What is expected —
Please copy the listing below in its entirety, without alteration.

Raw data —
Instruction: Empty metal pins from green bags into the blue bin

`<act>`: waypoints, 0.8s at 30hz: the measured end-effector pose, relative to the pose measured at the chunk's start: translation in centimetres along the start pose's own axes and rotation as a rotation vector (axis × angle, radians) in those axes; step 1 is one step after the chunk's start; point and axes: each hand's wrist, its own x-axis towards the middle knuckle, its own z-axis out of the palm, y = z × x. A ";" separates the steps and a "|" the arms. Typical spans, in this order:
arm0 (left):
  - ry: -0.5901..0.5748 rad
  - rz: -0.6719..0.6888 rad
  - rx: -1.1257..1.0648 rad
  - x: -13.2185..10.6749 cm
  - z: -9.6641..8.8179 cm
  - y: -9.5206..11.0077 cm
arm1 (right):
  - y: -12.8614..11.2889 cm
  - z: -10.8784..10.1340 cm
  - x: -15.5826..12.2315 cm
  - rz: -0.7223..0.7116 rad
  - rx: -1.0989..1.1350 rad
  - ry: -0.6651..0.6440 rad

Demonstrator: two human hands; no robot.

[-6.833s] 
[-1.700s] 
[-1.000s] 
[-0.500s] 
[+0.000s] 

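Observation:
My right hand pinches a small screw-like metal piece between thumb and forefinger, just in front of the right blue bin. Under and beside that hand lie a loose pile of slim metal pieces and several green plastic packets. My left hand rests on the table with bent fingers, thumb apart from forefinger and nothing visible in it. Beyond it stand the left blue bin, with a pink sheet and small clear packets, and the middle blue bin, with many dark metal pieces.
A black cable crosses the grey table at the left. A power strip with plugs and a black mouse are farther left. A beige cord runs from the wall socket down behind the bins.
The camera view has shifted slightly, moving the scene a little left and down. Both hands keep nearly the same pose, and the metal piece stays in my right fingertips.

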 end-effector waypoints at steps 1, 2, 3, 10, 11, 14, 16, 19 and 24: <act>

Expected output —
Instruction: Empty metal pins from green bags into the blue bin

`<act>`: waypoints, 0.8s at 30hz: the measured end-effector pose, relative to the pose measured at the chunk's start: translation in centimetres along the start pose's own axes and rotation as a rotation vector (axis × angle, radians) in those axes; step 1 is one step after the chunk's start; point and axes: each hand's wrist, its own x-axis towards the middle knuckle, its own z-axis out of the palm, y = z × x. A ";" separates the steps and a "|" the arms. Typical spans, in this order:
arm0 (left):
  - ry: -0.5901..0.5748 rad
  - rz: -0.6719..0.6888 rad
  - rx: -1.1257..1.0648 rad
  - x: -13.2185..10.6749 cm
  - z: -9.6641..8.8179 cm
  - y: -9.5206..11.0077 cm
arm1 (right):
  - y: -12.8614..11.2889 cm
  - z: -10.8784..10.1340 cm
  - x: -15.5826..12.2315 cm
  - rz: -0.7223..0.7116 rad
  - rx: -1.0989..1.1350 rad
  - ry: -0.6651..0.6440 rad

Demonstrator: two human hands; no robot.

[-6.833s] 
[-1.700s] 
[-1.000s] 
[-0.500s] 
[+0.000s] 

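Observation:
My right hand pinches a small screw-like metal piece between thumb and forefinger, just in front of the right blue bin. Under and beside that hand lie a loose pile of slim metal pieces and several green plastic packets. My left hand rests on the table with bent fingers, thumb apart from forefinger and nothing visible in it. Beyond it stand the left blue bin, with a pink sheet and small clear packets, and the middle blue bin, with many dark metal pieces.
A black cable crosses the grey table at the left. A power strip with plugs and a black mouse are farther left. A beige cord runs from the wall socket down behind the bins.
The camera view has shifted slightly, moving the scene a little left and down. Both hands keep nearly the same pose, and the metal piece stays in my right fingertips.
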
 end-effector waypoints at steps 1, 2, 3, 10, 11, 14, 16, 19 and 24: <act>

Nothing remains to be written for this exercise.